As for make up, nail polish and blow drys, well those were things of myth and legend, lost in the mists of time. For a girl who had religiously bought every issue of Marie Claire from the day it launched, I really had let myself go. I thought glamming up was changing my top and using a liberal spritz of dry shampoo.
When I went to my interview I wore high heels for the first time since my 40th birthday. I had forgotten what instruments of torture those shoes are. By the time I reached the office I had developed corns.

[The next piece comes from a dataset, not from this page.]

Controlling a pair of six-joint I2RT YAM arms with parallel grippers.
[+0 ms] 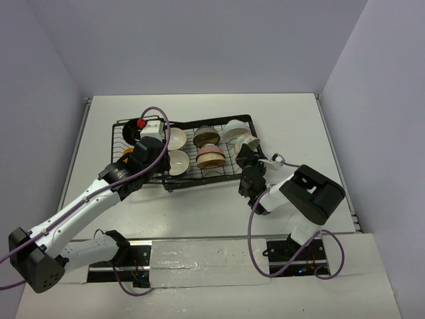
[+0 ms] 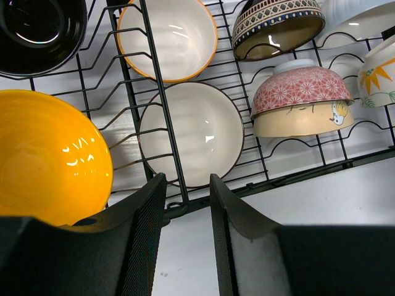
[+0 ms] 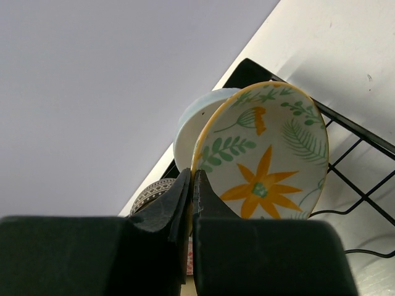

But a quick recce of the other women in the office confirmed my friend's fears, my mummy wardrobe simply wouldn't cut the mustard.
I preempted my first paycheck with a serious shopping spree. Out with comfort, practicality and machine washable, in with pain, Prada knock offs and dry clean only. My racks of comfy jeans and washed out T-shirts were ruthlessly replaced by chic shirts, little black dresses and the dreaded high heels.
For my first week at work I walked everywhere with a limp until, one desperate lunch hour I dived into Clarks and chose the comfiest pair of shoes I could find. Never mind that they looked like orthopaedic slippers, at least every step was no longer agony.
But it wasn't just my feet that were in for a shock. Having to look presentable every day posed somewhat of a challenge. I am categorically not a morning person, yet a 9am start in central London meant getting out of bed with enough time to spare to transform a rather unkempt 44-year-old into a sleek career woman, and let me assure you that is a time-consuming task.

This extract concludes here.